Inside the Royals room, I felt like I was conversing with my own darkest urges.
The National Enquirer Live experience celebrates the publication, of course, but it also feeds our own appetite for the topics it covers: fame, crime, and conspiracy. That millions loved Diana is not questioned. That millions also craved and felt entitled to glimpses into her life — which ultimately cost her her life — is also not questioned. Instead the implied takeaway: You can care about someone deeply, and also not really care about them at all.
It doesn’t take a lot of distance to know how exploitative it all is. But even as I grappled with my own ambivalence about it, I was also having fun. Tabloid gossip spread out over several rooms with photo booths and video and fun facts and wild speculation is fun.
It was fun to play Path To The Throne, even though it was literally plotting mass death events to see what kind of catastrophe would have to strike an actual living family for each person in it to become monarch. (Sorry, Eugenie, you will never rule.) It was fun to crawl into the alien ball pit and laugh at conspiracy theories. Tabloids are experts into tapping into what intrigues and fascinates us. To say I didn’t enjoy it reminds me of people who sniff about hating fast food; it’s chemically designed to be irresistible.

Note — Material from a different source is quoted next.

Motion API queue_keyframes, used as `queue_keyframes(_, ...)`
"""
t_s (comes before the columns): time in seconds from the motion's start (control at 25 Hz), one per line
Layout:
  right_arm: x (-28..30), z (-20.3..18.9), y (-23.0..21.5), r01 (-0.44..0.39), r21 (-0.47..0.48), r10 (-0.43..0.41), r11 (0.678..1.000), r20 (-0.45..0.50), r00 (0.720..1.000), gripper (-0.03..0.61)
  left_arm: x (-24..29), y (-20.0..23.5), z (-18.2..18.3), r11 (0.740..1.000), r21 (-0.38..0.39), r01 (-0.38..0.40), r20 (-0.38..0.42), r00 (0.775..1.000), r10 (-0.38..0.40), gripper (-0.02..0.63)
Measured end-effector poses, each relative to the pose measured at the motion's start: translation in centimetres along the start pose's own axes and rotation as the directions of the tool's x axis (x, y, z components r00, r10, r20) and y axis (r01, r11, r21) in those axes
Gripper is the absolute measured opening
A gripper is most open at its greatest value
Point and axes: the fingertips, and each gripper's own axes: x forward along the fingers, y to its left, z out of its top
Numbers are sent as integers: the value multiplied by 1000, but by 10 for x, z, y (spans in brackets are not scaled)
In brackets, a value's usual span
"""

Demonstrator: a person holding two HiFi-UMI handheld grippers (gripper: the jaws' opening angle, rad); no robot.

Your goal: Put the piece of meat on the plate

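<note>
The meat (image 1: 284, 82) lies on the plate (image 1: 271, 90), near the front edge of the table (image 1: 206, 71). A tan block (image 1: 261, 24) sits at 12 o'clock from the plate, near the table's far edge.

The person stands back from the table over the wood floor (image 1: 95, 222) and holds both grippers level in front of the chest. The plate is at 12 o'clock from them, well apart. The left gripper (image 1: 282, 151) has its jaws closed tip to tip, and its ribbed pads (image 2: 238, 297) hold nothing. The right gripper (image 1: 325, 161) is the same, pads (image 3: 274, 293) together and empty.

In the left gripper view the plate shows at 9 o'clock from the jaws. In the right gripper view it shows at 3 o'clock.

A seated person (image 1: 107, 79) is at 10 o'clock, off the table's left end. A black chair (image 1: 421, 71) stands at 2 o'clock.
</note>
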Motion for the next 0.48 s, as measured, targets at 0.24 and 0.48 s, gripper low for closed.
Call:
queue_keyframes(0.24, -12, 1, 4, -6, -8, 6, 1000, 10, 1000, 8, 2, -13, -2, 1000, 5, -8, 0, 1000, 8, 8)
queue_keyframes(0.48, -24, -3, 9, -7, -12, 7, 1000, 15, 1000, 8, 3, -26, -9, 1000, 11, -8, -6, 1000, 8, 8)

As we exited into the parking lot, a woman walking in stopped me and my friend and said, “Is it worth it?” I shrugged, because I didn’t know what to say. Is it worth the admission fee? Is it worth the cost to human lives, even those who owe their livelihood to public fascination? Is it worth thinking about our own role in this billion-dollar industry? Just like the various questions posed throughout our journey about Bigfoot, JFK, and Princess Di, National Enquirer Live will give you no answers. I left with no moral high ground. I can only say for sure that, yes, it is worth getting the deluxe ticket package. It’s only $2 more, and you’ll get a fake National Enquirer cover with your own face on it to print, post, or just save on your camera roll. After immersing yourself in a tabloid, it only seems appropriate punishment that, at the end, you become a part of it, too.